The vice president of a company went to the chairman of the board and said, “We are thinking of starting a new program. It will help us increase profits and it will also harm the environment.” The chairman of the board answered, “I don’t care at all about harming the environment, I just want to make as much profit as I can. Let’s start the new program.” They started the new program. Sure enough, the environment was harmed.
How much blame do you think the chairman deserves for what he did (from 0-6)? Did the chairman intentionally harm the environment?
Those were questions posed to the people who read the story quoted above (Knobe, 2003). If you’re like most people, you’re probably basking in some sweet moral outrage right about now at the thought of the hypothetical chairman’s action; the kind people of fantasy-land will have to drink from polluted rivers, leading to the death of imaginary fish populations, harming the livelihood of the poor fishermen who were going to kill them anyway, and they all have the chairman to thank for it. To make the example a little more real, think about how certain economies recently took a big hit due to shady business practices, leading to some people occupying Wall Street getting a face full of pepper spray. 82% of participants said the chairman acted intentionally, and deserved to be blamed at about a 5 on average.

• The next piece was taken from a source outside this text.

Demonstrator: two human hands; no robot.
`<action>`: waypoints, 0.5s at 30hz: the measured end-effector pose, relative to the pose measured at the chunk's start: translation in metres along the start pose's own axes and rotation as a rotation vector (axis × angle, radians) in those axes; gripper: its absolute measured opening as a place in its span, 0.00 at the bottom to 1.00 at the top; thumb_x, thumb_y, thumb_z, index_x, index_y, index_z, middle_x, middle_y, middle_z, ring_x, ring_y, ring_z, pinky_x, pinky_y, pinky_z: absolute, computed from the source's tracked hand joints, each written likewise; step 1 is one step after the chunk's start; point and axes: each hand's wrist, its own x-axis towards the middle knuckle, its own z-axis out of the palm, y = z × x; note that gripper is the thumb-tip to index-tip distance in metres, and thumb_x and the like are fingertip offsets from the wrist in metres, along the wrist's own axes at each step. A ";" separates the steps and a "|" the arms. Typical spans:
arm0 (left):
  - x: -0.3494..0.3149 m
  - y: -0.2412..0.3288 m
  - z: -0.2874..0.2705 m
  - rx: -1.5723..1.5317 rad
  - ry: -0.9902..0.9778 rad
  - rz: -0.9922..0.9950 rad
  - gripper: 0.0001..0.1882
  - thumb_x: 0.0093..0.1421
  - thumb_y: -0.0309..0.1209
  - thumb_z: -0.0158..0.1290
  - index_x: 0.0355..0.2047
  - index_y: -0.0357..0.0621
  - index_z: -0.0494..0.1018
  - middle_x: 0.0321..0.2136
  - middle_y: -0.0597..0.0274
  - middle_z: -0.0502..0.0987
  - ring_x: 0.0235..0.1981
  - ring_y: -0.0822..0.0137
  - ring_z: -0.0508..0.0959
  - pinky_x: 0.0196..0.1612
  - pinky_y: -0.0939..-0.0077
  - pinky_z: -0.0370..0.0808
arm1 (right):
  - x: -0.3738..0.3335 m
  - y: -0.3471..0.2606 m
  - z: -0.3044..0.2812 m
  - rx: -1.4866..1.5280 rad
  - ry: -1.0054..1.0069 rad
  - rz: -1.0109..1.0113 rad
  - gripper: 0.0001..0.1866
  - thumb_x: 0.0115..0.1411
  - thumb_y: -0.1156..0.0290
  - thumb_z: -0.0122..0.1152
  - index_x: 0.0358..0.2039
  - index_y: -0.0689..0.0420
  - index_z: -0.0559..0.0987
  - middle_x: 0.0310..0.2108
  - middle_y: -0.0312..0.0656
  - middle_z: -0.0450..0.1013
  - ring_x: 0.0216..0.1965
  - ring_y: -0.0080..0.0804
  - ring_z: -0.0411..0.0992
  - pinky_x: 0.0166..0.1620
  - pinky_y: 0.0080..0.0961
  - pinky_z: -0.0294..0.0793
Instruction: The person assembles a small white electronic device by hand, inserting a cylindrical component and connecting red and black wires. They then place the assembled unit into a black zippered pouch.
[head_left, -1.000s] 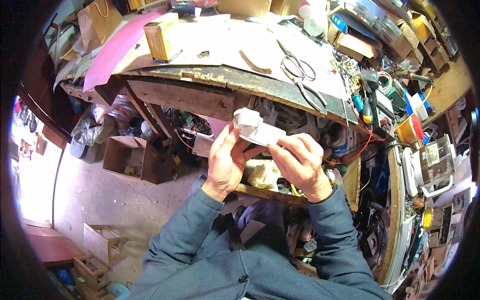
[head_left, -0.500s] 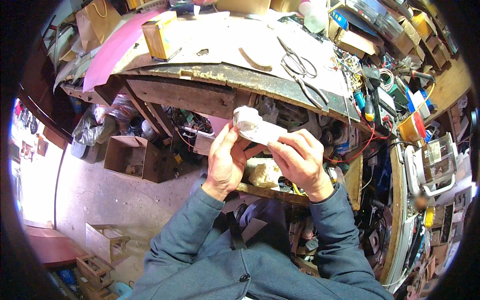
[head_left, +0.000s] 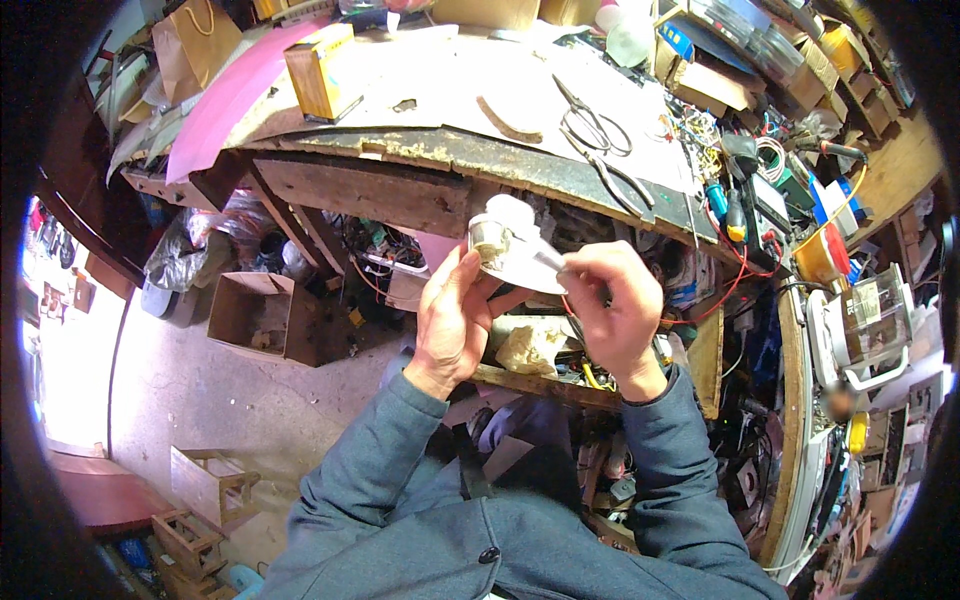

So now that we’ve established that the chairman definitely should be blamed for what he did since he was acting intentionally, do me a favor: go back to the original quote and read it again, replacing “harm” with “help”, then answer those first two questions, just replacing “blame” with “praise” and “harm with “help” again.
If you’re anything like me, you’re probably really handsome. If you’re anything like the participants in the study, your answers to the questions probably did a 180; of course the chairmen doesn’t deserve praise for what he did and he certainly didn’t act intentionally. In fact, 77% of participants now believe the chairman did not act intentionally and deserves to be praised at about 1.5.
Remember how I said people are bad at logically justifying their decisions and evaluating evidence objectively?
Let’s consider these results in light of the moral wiggle room research I presented last post. When the dictator can choose between a similar interest $6/$5 option or a $5/$1 option, they probably won’t be judged positively, no matter which they choose; if they pick the first option, well that was in their interest anyway so the judgment should be neutral, and if they pick the second, they’re just a spiteful dic…tator. When someone has to choose between the conflicting payoffs, either $6/$1 or a $5/$5 split, they probably have a chance for some social advancement in the latter choice -it’s only moral if you give something up to help someone else – but plenty of room for moral condemnation with the former.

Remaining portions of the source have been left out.